Era bella e unica perché non rassicurava nessuno. Non stava da nessuna parte, e non difendeva verità assolute. Le interessava viversi così, lontana da qualsiasi convenzione o regola sociale. Viveva l’amore con la stessa semplicità di un segno di matita nera: libero di essere tratto che incornicia uno sguardo, o potente acquerello sfumato sulle tracce ancora calde e sudate della passione. Sapeva custodire e proteggere il senso della vita, non solo la sua, dentro un rammendo rabberciato e quasi inutile. Alda Merini viveva da sola nel suo bilocale perché sentiva di essere libera. Non era una penitenza del cuore, non era una rinuncia, era il suo spazio vitale, la sua struttura ossea. Quelle pareti sapevano accogliere barboni, mendicanti, uomini semplici che non avevano bisogno di un titolo di studio o di un ruolo sociale: privi di bigliettini da visita si presentavano con i loro sguardi, le loro carezze, i loro sorrisi, sapevano comunicare e vivere la vita, la loro. Per lei dare era ricevere: un anello, una collana, un vaso di ceramica, un manifesto gigantesco di Papa Wojtyla, incorniciato, da non sapere come salire in metropolitana, un mazzo di fiori, un vassoio di pasticcini, una sciarpa di lana dura fatta a mano lunga tre metri.

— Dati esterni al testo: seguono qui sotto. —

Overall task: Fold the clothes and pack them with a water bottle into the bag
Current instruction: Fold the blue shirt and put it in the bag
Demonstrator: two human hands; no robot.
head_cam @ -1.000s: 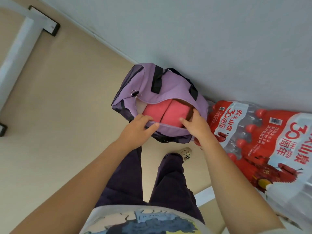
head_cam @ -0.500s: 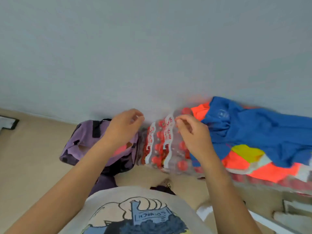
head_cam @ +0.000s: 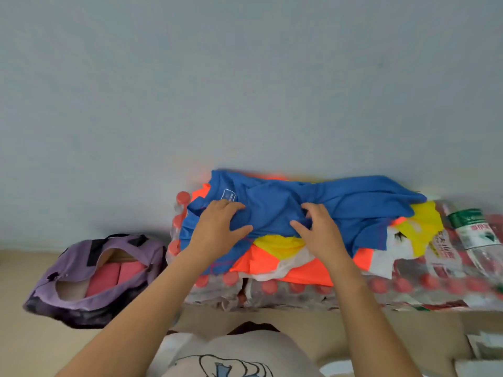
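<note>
Far left: purple bag (head_cam: 81,281) on the beige floor (head_cam: 32,346), against the pale wall (head_cam: 245,91). Bag mouth gapes open; folded pink clothes (head_cam: 114,276) lie inside it, two pink blocks side by side. Black straps on the bag's top edge.

Just right of the bag, touching or nearly touching it: shrink-wrapped packs of water bottles (head_cam: 272,292) with red caps, lying on the floor along the wall and running to the right edge. Pile of clothes sits on top of the packs.

Left hand (head_cam: 217,227) rests on the blue shirt (head_cam: 326,202) at its left part, near the white neck label; fingers spread and slightly bent, thumb out to the right, pressing into the cloth. Cannot tell whether it really grips a fold.

Right hand (head_cam: 318,229) just beside it, on the middle of the same blue shirt; fingers curled into bunched fabric, thumb pointing left, so it is grasping the shirt.

Blue shirt lies crumpled on top of the pile, spread wide to the right. Under it: orange garment (head_cam: 272,265) and a yellow garment (head_cam: 424,227), with some white cloth (head_cam: 381,257) between them.

Far right: green-and-white labelled bottle wrap (head_cam: 473,229) on the packs, blurred.

Bottom centre: person's light printed T-shirt (head_cam: 231,357).
</note>
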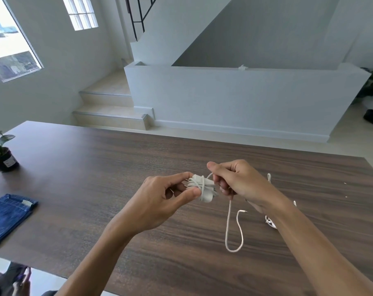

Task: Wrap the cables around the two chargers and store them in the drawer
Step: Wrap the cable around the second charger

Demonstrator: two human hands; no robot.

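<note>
Both hands were up over the wood surface [96, 167]. The left hand [160, 201] pinched the white charger [203, 189], already half bundled, while the right hand [234, 180] gripped its cable [229, 227] just beside it. The loose end dangled below the charger. A second cable [269, 177] lay past the right hand. Jeans [8, 216] and a potted plant [0, 154] sat far left of the charger.
</note>
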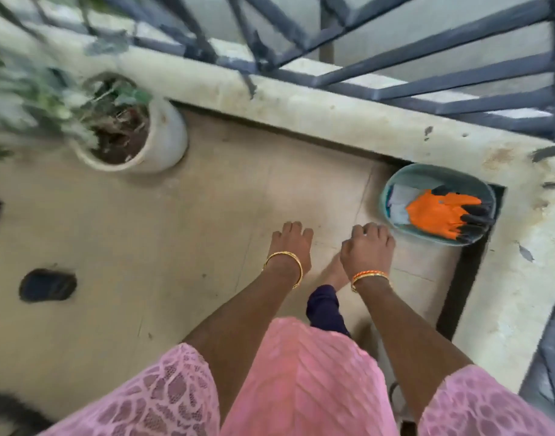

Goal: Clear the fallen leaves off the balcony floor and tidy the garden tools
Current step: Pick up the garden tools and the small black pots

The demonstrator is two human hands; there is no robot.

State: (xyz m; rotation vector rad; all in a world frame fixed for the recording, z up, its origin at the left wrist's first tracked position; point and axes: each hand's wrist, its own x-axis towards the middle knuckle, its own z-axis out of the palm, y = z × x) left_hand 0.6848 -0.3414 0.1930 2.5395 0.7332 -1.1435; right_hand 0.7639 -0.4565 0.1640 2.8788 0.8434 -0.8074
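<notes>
A teal oval basin (395,187) stands on the beige balcony floor (207,215) in the corner by the parapet. In it lies an orange glove with black fingertips (439,215) over pale items. My right hand (369,247) hangs just left of the basin, fingers loosely curled, holding nothing. My left hand (290,243) hangs beside it over the floor, also empty with fingers curled down. Both wrists wear bangles. I see no leaves on the floor around my hands.
A white pot (162,140) with a leafy plant stands at the left by the parapet (332,114), under a blue-grey railing (427,73). Two dark objects (48,284) lie on the floor at the left. My bare foot (332,275) is below my hands.
</notes>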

Ma soprattutto, di notte, i suoi dubbi più belli e più umani, le sue fragilità e i suoi versi che battevano e sbattevano come farfalle notturne contro i battiti nascosti dalla tua gabbia, e rendevano più caldo, più vero, il tuo sentire. Era impossibile riattaccare anche dopo tre ore. Traboccava di vita e trasformava qualsiasi argine in un castello di sabbia e ti invitava a giocare, a raccontare, per annodare o sciogliere nuove storie. Usava i versi per strappare e rammendare il suo amore per la vita, spesso invisibile, la sua, agli occhi degli intellettuali che l’accolsero giovanissima e la dimenticarono troppo presto negli anni dolorosi del manicomio. Ricoveri, offese, dolori non hanno mai inquinato la sua linfa vitale, la sua sensibilità, la sua febbre. Quando ti regalava una poesia rompeva un caleidoscopio di vissuti: pezzettini colorati che assumevano forme nuove che scoprivi cosa volessero dirti magari dopo giorni o dopo un anno. Nei pori della sua pelle, aveva una pelle bellissima, c’era la farina, c’era il dolore, la stanchezza, la solitudine, la gioia analfabeta di un sguardo dopo l’amore, la povertà, l’amore verso le figlie, gli abbandoni, c’era la passione, c’era la preghiera. Nel buio di un reparto, Alda Merini riuscì a trovare un cielo stellato dentro una lampadina, e i suoi amori, i suoi desideri, i suoi fallimenti, i suoi versi, i suoi aforismi, come farfalle notturne testarde, continueranno a bruciare di vita contro quel cielo stellato che ha solo bisogno per sopravvivere di un semplice filo di rame.